TIB equ 0x0000 ; terminal input buffer (TIB)
STATE equ 0x1000 ; current state (0=interpret, 1=compile)
TOIN equ 0x1002 ; current read offset into TIB (>IN)
RP0 equ 0x76fe ; bottom of return stack
SP0 equ 0xfffe ; bottom of data stack
; Each dictionary entry is laid out in memory as such:
;
; *--------------*--------------*--------------*--------------*
; | Link pointer | Flags+Length | Name... | Code... |
; *--------------*--------------*--------------*--------------*
; 2 bytes 1 byte Length bytes Variable
;
; Flags IMMEDIATE and HIDDEN are used in assembly code. Room is
; left for an additional, user-defined flag, so word names are
; limited to 32 characters.
F_IMMEDIATE equ 0x80
F_HIDDEN equ 0x40
LENMASK equ 0x1f
; Each dictionary entry needs a link to the previous entry. The
; initlink macro uses the nasm context stack to push a context and
; define a context-local macro called %$link that represents the
; end of the dictionary.
%macro initlink 0
%push
%define %$link 0
%endmacro
initlink ; expand initlink so %$link is initialized
; The link macro links dictionary entries by pushing a new context
; and redefining %$link as a context-local label at the current
; location (address) in the code. It then writes a 16-bit data
; word with the value of %$link in the previous context (i.e. the
; previous expansion of link), effectively writing a link field to
; the previous location.
%macro link 0
%push
%$link:
dw %$$link
%endmacro
; defword lays out a dictionary entry where it is expanded.

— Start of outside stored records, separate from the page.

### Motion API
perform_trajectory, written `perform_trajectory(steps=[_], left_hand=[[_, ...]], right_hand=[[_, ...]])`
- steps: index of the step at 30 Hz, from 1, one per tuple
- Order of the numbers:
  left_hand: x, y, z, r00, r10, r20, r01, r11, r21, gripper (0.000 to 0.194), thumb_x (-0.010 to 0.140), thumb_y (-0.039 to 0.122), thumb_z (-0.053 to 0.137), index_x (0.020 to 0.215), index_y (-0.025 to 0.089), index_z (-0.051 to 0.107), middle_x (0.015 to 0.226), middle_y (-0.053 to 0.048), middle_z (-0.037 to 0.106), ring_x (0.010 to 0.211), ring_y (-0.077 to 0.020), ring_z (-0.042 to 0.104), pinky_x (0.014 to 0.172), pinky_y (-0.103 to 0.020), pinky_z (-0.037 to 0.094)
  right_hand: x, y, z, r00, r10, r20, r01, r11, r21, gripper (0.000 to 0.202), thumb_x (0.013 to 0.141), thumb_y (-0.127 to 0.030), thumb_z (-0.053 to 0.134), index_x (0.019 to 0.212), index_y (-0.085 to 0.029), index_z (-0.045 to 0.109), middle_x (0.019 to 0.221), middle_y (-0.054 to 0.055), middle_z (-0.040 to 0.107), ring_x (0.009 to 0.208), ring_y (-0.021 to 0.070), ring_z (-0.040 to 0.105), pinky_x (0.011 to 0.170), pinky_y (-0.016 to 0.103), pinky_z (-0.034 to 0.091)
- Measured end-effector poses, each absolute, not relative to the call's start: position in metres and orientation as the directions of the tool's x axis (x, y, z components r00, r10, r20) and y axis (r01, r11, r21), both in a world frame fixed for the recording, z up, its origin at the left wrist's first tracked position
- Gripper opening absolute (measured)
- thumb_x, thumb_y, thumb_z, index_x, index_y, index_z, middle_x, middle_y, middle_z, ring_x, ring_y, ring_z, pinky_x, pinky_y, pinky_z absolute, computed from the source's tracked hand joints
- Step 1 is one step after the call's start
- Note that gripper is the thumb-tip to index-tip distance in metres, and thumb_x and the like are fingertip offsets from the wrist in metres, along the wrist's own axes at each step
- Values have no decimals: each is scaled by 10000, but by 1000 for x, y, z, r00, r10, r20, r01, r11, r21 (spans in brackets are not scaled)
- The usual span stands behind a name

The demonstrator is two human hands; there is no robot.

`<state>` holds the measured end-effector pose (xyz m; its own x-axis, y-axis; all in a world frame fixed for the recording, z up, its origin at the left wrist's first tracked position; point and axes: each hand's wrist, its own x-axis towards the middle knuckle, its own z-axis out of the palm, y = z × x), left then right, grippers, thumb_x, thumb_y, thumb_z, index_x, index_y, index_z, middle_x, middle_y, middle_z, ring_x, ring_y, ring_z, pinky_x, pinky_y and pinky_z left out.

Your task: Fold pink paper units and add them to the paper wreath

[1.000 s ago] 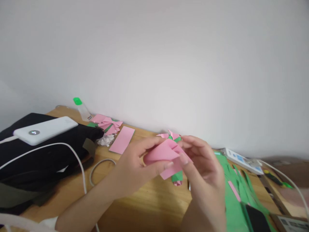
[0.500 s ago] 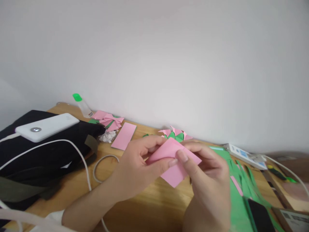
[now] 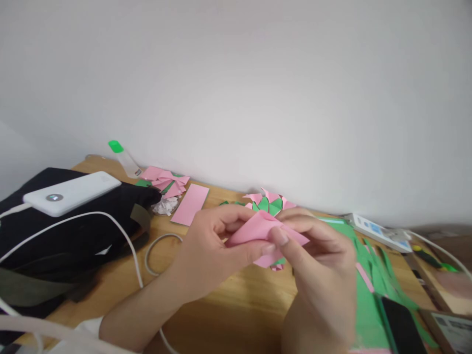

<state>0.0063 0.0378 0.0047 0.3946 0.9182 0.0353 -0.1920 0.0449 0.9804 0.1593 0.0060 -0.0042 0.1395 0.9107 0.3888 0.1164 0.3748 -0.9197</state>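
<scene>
A folded piece of pink paper (image 3: 254,228) is held up between both hands above the wooden table. My left hand (image 3: 212,246) pinches its left side, thumb on the near face and fingers behind. From the right, my right hand (image 3: 317,265) grips it with the thumb pressed near the middle, close to the left thumb. The fingertips behind the paper are hidden. Beyond the hands, by the wall, stands a pink and green folded paper flower (image 3: 269,202). A small bit of pink and green paper shows just below the held piece.
Left lie a black bag (image 3: 73,231) with a white power bank (image 3: 73,192), a cable, a glue bottle (image 3: 125,160), folded paper pieces (image 3: 167,181) and a pink paper strip (image 3: 190,204). Right are green paper (image 3: 370,314), a phone (image 3: 400,324) and a power strip (image 3: 378,232).
The paper's lower flap has tilted up and back, so less of it shows below my thumbs. Both hands keep their grip. The view has shifted slightly.
</scene>
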Motion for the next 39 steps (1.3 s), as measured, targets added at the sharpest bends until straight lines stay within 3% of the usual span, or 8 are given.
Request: perform_trajectory(steps=[3,8,24,39], left_hand=[[5,37,8,428,903,44,-207,51,977,168,690,101,763,828,189,725,757,30,744,701,-115,687,596,-140,529],[2,39,6,418,905,84,-217,10,976,66,810,180,678,835,174,739,720,7,720,640,-104,646,562,-156,517],[4,40,8,391,920,7,-179,68,982,100,761,261,752,813,175,753,675,-4,729,601,-133,678,520,-171,530],[5,41,7,391,920,15,-201,70,977,73,767,226,730,808,170,752,655,-11,722,581,-133,679,490,-160,522]], right_hand=[[160,7,-4,156,911,381,122,365,-923,125,829,-152,710,783,-269,708,777,-45,674,751,113,607,702,257,488],[161,8,-3,128,936,326,100,315,-944,114,842,-200,703,743,-255,695,739,-57,654,707,94,590,674,240,468],[161,9,-1,170,944,284,107,268,-957,50,810,-238,738,768,-264,734,745,-25,697,700,134,627,658,282,494],[160,8,-1,188,939,289,132,268,-954,49,799,-239,748,754,-259,738,739,-21,700,695,138,626,655,280,503]])
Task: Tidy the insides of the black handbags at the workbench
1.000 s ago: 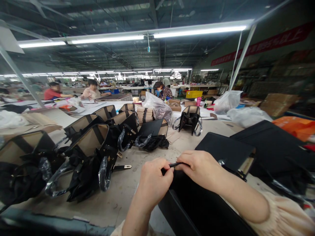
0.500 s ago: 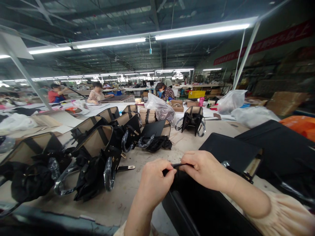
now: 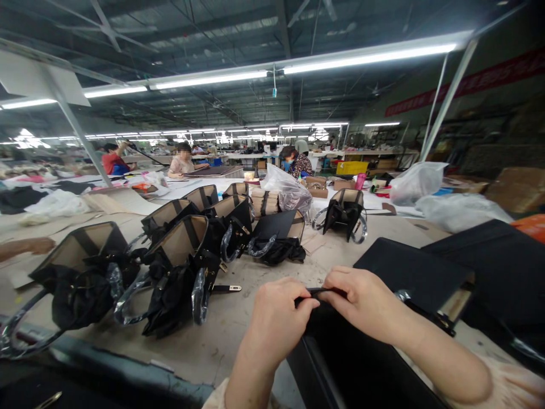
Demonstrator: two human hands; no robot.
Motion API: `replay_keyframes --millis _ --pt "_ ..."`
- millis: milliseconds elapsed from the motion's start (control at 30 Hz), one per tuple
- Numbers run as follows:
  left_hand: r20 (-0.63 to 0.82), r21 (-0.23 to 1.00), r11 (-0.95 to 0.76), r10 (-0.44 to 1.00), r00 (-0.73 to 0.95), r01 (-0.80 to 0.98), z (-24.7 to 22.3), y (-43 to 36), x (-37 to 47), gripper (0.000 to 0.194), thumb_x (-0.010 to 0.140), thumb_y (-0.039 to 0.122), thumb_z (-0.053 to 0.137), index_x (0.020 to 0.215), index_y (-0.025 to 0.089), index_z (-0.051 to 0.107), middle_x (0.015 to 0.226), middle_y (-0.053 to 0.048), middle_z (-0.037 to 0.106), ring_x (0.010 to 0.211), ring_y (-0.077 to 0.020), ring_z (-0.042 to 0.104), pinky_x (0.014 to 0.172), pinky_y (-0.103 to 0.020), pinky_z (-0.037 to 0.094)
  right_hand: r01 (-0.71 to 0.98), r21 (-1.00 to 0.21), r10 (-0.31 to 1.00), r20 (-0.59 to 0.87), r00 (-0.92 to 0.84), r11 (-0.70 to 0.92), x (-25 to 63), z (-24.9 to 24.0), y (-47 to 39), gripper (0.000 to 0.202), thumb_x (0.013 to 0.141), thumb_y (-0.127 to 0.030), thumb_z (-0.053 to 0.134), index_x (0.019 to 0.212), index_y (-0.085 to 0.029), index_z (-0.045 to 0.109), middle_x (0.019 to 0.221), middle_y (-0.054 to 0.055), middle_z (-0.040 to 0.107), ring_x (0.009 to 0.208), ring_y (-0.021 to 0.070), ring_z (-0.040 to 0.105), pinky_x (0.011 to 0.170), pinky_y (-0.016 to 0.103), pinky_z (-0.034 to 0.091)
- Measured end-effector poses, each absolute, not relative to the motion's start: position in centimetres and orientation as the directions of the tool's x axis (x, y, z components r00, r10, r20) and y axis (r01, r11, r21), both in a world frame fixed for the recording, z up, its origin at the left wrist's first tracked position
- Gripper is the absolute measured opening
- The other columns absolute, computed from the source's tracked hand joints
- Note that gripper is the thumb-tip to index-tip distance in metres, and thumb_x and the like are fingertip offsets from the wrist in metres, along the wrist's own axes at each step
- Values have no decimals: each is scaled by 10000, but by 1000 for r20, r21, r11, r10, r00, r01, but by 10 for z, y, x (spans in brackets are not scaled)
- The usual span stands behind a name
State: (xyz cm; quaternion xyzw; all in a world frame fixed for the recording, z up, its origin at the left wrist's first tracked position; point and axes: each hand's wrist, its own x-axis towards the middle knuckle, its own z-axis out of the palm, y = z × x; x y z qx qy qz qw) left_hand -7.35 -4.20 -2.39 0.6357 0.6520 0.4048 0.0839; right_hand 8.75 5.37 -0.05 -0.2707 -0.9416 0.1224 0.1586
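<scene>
Low in the centre, my left hand [image 3: 279, 318] pinches the top edge of a black bag [image 3: 349, 358] between thumb and fingers. Close beside it on the right, my right hand [image 3: 361, 298] grips the same edge, its fingers bent over the black material. The bag body hangs below both hands toward the bottom of the view, and its lower part is cut off by the frame. Left of my hands a black strap with a metal tip [image 3: 227, 288] lies on the table [image 3: 238, 318].
Several open black bags [image 3: 179, 241] with plastic-wrapped handles crowd the left. One bag [image 3: 344, 213] stands farther back; black bags [image 3: 413, 272] lie at right. Clear plastic [image 3: 287, 190] sits mid-table. Another person's hand [image 3: 28, 248] is at the left edge. People work beyond.
The view has shifted left, so things appear farther right. Another person's hand has come in at the left edge. Both my hands keep their hold on the black bag's edge.
</scene>
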Motion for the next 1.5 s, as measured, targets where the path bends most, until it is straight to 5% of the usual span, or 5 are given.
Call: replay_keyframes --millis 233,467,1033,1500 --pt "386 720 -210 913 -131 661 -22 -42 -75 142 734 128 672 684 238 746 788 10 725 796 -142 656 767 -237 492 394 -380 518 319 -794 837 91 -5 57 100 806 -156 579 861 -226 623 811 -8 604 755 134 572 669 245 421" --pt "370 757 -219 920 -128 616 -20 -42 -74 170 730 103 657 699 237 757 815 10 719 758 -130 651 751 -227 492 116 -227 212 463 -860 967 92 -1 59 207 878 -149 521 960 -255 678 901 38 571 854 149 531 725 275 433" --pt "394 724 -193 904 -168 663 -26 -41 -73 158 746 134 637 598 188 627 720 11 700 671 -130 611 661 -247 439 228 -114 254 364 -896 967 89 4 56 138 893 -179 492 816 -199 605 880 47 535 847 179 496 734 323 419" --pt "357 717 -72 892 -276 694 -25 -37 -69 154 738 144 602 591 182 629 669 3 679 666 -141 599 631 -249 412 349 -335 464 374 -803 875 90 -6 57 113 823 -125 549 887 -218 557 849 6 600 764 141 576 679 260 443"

%macro defword 3-4 0 ; name, length, label, flags
word_%3:
link ; link to previous word
db %4+%2 ; flags+length
db %1 ; name
%3: ; code starts here
%endmacro
; NEXT advances execution to the next word. The actual code is
; placed further ahead for strategic reasons. The macro has to be
; defined here, since it's used in the words defined ahead.
%define NEXT jmp next
; sectorforth has only eight primitive words, with which
; everything else can be built in Forth:
;
; @ ( addr -- x ) Fetch memory at addr
; ! ( x addr -- ) Store x at addr
; sp@ ( -- addr ) Get current data stack pointer
; rp@ ( -- addr ) Get current return stack pointer
; 0= ( x -- f ) -1 if top of stack is 0, 0 otherwise
; + ( x1 x2 -- n ) Add the two values at the top of the stack
; nand ( x1 x2 -- n ) NAND the two values at the top of the stack
; exit ( r:addr -- ) Resume execution at address at the top of
; the return stack
defword "@",1,FETCH
pop bx
push word [bx]
NEXT
defword "!",1,STORE
pop bx
pop word [bx]
NEXT
defword "sp@",3,SPFETCH
push sp
NEXT
defword "rp@",3,RPFETCH
push bp
NEXT
defword "0=",2,ZEROEQUALS
pop ax
test ax,ax
setnz al ; AL=0 if ZF=1, else AL=1
dec ax ; AL=ff if AL=0, else AL=0
cbw ; AH=AL
push ax
NEXT
defword "+",1,PLUS
pop bx
pop ax
add ax,bx
push ax
NEXT
defword "nand",4,NAND
pop bx
pop ax
and ax,bx
not ax
push ax
NEXT
defword "exit",4,EXIT
xchg sp,bp ; swap SP and BP, SP controls return stack
pop si ; pop address to next word
xchg sp,bp ; restore SP and BP
NEXT
; Besides primitives, a few variables are exposed to Forth code:
; TIB, STATE, >IN, HERE, and LATEST. With sectorforth's >IN being
; both an offset and a pointer into TIB (as TIB starts at 0x0000),
; TIB could be left out. But it is exposed so that sectorforth
; code that accesses the parse area can be written in an idiomatic
; fashion (e.g. TIB >IN @ +).
defword "tib",3,TIBVAR
push word TIB
NEXT
defword "state",5,STATEVAR
push word STATE
NEXT
defword ">in",3,TOINVAR
push word TOIN
NEXT
; Strategically define next here so most jumps to it are short,
; saving extra bytes that would be taken by near jumps.
next:
lodsw ; load next word's address into AX
jmp ax ; jump directly to it
; Words and data space for the HERE and LATEST variables.
defword "here",4,HEREVAR
push word HERE
NEXT
HERE: dw start_HERE
defword "latest",6,LATESTVAR
push word LATEST
NEXT
LATEST: dw word_SEMICOLON ; initialized to last word in dictionary
; Define a couple of I/O primitives to make things interactive.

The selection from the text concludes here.